"My dear Captain Jack McAllister!" said she; "what a surprise! and are you not home soon from your voyage? This is indeed a pleasure." And Lady Ferry seated herself, motioning to him to take the chair beside her. She looked younger than I had ever seen her; a bright color came into her cheeks; and she talked so gayly, in such a different manner from her usual mournful gentleness. She must have been a beautiful woman; indeed she was that still.

"And did the good ship Starlight make a prosperous voyage? and had you many perils?—do you bring much news to us from the Spanish Main? We have missed you sadly at the assemblies; but there must be a dance in your honor. And your wife; is she not overjoyed at the sight of you? I think you have grown old and sedate since you went away. You do not look the gay sailor, or seem so light-hearted."

"I do not understand you, madam," said the stranger. "I am certainly John McAllister; but I am no captain, neither have I been at sea. Good God! is it my grandfather whom you confuse me with?" cried he. "He was Jack McAllister, and was lost at sea more than seventy years ago, while my own father was a baby.
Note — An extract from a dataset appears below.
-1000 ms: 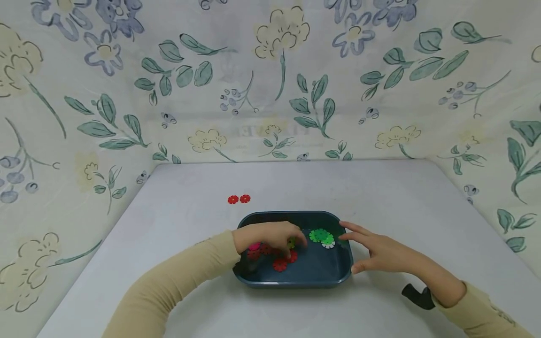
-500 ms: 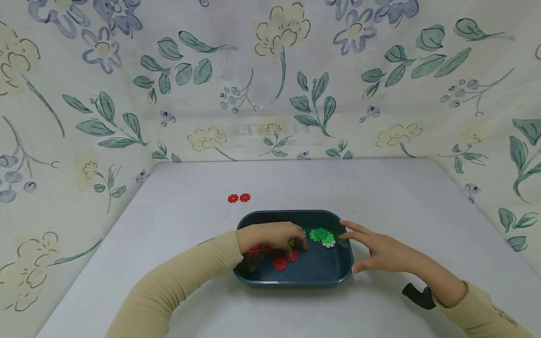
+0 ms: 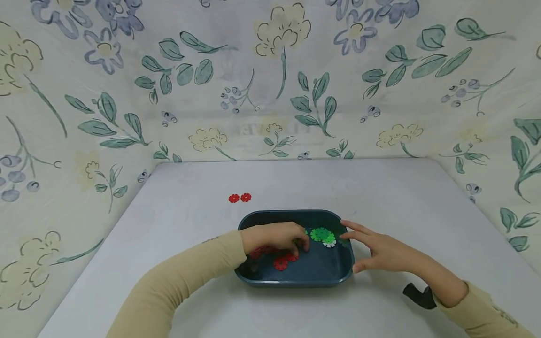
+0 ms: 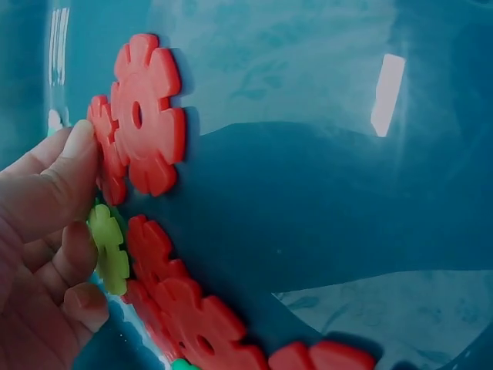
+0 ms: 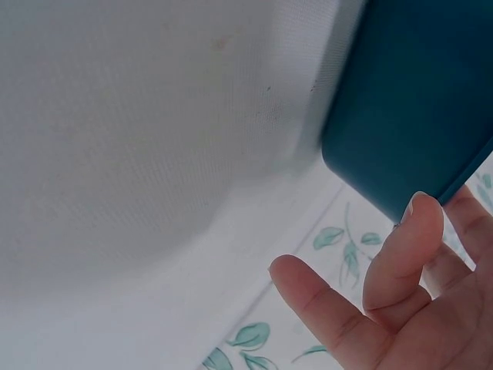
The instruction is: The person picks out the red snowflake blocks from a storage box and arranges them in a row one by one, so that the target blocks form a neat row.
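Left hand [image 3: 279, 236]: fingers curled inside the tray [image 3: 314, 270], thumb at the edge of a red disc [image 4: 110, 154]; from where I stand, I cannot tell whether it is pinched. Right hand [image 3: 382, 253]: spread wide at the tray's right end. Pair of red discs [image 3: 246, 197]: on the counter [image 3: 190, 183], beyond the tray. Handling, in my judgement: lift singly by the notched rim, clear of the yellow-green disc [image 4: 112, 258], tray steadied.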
I am told that I am wonderfully like his portrait; but he was a younger man than I when he died. This is some masquerade."

Lady Ferry looked at him intently, but the light in her face was fast fading out. "Lost at sea,—lost at sea, were you, Jack McAllister, seventy years ago? I know nothing of years; one of my days is like another, and they are gray days, they creep away and hide, and sometimes one comes back to mock me. I have lived a thousand years; do you know it? Lost at sea—captain of the ship Starlight? Whom did you say?—Jack McAllister, yes, I knew him well—pardon me; good-evening;" and my lady rose, and with her head nodding and drooping, with a sorrowful, hunted look in her eyes, went out again into the shadows. She had had a flash of youth, the candle had blazed up brilliantly; but it went out again as suddenly, with flickering and smoke.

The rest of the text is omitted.